**Exercise:**
Wherever a line of the listing holds the string "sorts", copy that line.

::::::

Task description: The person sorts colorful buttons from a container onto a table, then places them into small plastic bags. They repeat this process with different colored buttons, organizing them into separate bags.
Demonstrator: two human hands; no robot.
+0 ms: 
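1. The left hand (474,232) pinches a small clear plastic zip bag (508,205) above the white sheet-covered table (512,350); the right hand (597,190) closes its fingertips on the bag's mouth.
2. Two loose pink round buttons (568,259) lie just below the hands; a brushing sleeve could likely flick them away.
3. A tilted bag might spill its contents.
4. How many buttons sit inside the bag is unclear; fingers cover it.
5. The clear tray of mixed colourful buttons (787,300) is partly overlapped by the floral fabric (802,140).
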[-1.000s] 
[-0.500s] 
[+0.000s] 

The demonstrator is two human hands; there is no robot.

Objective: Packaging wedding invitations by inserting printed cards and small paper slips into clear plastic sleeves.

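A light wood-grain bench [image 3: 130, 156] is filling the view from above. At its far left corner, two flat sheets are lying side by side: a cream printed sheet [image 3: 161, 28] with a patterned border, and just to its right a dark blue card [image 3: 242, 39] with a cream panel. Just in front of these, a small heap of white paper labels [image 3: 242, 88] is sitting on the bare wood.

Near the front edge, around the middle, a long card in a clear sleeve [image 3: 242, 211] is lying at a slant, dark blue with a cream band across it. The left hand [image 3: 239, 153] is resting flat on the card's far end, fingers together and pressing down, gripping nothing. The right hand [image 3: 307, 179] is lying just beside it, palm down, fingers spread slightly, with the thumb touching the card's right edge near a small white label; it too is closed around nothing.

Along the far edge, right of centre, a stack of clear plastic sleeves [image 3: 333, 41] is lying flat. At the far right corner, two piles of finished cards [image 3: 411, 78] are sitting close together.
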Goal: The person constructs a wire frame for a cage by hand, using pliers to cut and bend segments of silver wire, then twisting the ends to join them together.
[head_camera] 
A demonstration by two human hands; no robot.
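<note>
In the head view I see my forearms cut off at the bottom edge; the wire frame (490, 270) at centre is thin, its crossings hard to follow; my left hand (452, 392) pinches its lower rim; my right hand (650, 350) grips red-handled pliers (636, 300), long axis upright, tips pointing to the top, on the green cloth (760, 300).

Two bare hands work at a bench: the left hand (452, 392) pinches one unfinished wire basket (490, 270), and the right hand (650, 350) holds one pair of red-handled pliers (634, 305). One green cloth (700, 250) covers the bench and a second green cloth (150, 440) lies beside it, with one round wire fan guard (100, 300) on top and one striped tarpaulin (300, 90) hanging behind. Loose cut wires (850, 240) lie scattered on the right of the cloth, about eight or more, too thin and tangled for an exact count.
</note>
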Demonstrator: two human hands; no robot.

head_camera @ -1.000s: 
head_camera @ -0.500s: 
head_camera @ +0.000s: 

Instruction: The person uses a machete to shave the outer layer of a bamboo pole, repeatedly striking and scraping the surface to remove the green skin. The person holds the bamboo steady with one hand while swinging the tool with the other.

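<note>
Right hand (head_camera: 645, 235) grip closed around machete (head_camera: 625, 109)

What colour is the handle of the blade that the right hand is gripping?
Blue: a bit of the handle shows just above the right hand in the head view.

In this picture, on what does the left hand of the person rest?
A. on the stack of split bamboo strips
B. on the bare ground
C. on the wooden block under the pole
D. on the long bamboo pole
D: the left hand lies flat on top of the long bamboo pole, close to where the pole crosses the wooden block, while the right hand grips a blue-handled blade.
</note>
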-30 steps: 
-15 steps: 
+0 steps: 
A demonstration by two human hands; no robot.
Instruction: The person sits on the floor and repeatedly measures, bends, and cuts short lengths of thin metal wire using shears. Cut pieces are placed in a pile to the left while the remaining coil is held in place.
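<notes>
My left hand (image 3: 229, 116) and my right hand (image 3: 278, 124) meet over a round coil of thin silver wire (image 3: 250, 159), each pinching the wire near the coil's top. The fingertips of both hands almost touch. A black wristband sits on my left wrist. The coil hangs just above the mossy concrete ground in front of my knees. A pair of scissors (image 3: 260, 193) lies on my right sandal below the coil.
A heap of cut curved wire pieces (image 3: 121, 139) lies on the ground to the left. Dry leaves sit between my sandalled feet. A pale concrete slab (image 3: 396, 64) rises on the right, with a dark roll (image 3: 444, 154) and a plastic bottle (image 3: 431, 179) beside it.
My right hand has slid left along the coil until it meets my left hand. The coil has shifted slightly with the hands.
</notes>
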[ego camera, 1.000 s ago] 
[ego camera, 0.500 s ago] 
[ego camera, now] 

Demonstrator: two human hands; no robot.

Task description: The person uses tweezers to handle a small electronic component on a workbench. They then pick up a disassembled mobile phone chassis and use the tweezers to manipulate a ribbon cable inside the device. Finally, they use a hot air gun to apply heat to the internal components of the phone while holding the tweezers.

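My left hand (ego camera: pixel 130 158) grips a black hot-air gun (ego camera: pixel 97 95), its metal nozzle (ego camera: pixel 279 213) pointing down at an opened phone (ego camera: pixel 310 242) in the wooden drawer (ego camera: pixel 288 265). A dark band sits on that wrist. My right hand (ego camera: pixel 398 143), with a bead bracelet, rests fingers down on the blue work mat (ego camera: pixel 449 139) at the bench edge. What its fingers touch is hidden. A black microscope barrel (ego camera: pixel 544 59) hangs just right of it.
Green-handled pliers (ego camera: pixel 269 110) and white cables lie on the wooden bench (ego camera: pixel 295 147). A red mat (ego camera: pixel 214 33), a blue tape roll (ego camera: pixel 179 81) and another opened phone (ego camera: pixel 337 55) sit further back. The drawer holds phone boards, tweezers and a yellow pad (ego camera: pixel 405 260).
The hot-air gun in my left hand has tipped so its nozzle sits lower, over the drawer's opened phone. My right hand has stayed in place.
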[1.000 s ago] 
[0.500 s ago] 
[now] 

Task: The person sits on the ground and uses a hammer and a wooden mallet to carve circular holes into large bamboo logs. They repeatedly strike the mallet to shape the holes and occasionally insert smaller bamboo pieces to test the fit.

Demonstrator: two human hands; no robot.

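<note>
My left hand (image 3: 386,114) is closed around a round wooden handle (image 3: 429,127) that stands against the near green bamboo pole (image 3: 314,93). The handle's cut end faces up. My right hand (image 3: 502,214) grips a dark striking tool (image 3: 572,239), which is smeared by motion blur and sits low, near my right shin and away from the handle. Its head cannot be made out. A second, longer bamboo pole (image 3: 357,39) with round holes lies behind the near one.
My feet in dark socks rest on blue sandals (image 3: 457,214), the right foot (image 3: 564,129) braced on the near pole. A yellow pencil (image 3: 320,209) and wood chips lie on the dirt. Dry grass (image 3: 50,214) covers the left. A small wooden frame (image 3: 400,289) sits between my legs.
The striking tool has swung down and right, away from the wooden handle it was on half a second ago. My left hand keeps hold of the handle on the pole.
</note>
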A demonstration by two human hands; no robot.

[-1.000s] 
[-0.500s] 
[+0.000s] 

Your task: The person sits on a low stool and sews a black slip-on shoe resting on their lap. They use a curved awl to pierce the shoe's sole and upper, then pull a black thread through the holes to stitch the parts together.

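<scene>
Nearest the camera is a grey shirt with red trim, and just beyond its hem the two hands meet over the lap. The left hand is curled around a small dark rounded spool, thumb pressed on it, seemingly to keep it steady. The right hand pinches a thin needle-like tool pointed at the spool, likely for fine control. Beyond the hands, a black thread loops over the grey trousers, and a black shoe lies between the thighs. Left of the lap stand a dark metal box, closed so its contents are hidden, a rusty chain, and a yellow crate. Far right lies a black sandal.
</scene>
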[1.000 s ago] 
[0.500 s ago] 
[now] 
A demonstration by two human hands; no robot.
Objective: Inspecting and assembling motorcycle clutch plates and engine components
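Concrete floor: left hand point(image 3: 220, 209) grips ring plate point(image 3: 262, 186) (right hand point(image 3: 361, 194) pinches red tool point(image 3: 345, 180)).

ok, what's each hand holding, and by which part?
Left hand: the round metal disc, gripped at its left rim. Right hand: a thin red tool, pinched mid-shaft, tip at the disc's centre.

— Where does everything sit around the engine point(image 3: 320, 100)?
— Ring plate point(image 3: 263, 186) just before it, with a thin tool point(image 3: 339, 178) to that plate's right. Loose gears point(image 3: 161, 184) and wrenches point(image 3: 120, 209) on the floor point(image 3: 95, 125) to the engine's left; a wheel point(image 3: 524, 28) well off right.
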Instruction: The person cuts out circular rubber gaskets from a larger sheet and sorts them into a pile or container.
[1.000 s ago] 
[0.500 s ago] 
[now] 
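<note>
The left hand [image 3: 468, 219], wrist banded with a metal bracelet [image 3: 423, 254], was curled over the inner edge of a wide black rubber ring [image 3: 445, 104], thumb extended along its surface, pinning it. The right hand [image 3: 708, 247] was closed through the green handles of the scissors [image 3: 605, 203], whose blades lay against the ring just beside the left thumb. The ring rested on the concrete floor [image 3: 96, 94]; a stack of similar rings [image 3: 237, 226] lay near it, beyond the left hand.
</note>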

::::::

**Written answer:**
Task description: The person sorts colorful buttons from a container onto a table, then places them into small plastic bags. They repeat this process with different colored buttons, organizing them into separate bags.
Instruction: The person cuts out circular rubber gaskets from a larger sheet and sorts them into a pile or container.

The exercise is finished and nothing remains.